LP Presolve eliminated 3 rows and 12 columns.
Aggregator did 1 substitutions.
All rows and columns eliminated.
Presolve time = 0.00 sec. (0.01 ticks)
Solution status = Optimal
Solution value = 0
Values = [0, 0, 0, 0, 0, 0, 0, 0, 0, 1, 0, 0, 0]
Slacks = [0, 0, 0, 0]
Duals = [1, 0, 0, 1]
Reduced Costs = [1, 0, 3, 2, 2, 4, 0, 2, 1, 0, 0, 0, 0]
答案 1 :(得分:0)
您的代码中似乎缺少某些内容。
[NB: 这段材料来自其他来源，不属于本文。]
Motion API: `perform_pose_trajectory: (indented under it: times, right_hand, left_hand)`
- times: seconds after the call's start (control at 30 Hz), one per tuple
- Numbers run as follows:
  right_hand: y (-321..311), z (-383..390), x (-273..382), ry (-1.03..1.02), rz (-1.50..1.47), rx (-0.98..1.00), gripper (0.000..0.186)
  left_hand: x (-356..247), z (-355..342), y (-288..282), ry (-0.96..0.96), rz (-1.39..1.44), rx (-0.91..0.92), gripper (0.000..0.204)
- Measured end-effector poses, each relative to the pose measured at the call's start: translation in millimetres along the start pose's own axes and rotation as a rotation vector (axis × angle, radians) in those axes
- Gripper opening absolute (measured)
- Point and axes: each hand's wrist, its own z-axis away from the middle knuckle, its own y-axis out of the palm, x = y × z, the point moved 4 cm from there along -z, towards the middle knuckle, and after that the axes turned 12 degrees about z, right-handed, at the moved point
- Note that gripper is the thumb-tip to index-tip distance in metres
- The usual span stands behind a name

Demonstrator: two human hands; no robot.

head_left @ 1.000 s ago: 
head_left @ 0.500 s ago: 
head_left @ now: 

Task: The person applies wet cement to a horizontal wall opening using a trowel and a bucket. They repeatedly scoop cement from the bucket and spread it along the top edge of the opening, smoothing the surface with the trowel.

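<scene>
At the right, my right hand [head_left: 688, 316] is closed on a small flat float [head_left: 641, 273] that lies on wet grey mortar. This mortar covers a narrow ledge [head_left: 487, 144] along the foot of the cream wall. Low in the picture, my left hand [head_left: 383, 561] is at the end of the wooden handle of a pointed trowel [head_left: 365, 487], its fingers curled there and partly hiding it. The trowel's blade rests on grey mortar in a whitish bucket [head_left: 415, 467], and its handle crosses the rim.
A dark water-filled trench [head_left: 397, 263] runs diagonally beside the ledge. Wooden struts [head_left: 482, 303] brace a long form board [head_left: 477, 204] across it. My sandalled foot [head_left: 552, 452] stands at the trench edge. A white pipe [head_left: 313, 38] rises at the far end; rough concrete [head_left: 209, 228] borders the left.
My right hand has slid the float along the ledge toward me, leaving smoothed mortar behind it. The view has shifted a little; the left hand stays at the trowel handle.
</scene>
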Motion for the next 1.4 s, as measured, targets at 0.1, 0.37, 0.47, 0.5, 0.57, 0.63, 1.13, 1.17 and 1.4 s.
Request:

在模型创建代码的开头,您有一个IloNumVars x的二维数组的声明:
IloEnv env;
IloModel model(env);
IloArray<IloNumVarArray> x(env);
IloRangeArray c(env);
但后来你说用来获得解决方案的代码如下:
IloCplex spp(model);
spp.setParam(IloCplex::RootAlg, IloCplex::AutoAlg);
spp.solve();
IloArray<IloNumArray> vals(env);
env.out() << "Solution status = " << spp.getStatus() << endl;
env.out() << "Solution value = " << spp.getObjValue() << endl;
env.out() << "Values x = " << vals << endl;
我无法看到你将vals(IloNums的2-D数组)与x中的值(模型中的IloNumVars的2-D数组)相关联的任何操作。我认为你应该在IloNumVars上调用类似spp.getValue(...)的东西来获取IloNums数组中的值。
答案 2 :(得分:0)
首先让我在引用的mp中说一些话。有两种解决方案完全适用于解决方案cplex为您提供:
x_14 = 1, all other x_ijs = 0 or x_41 = -1 all other x_ijs = 0
产生客观价值0。
将x_14和x_41作为变量但与目标中的任何费用无关,您基本上鼓励从源到接收而无需任何费用。问题不在于您的模型,它可以正常工作。这是你构建图表的方式,不过它是。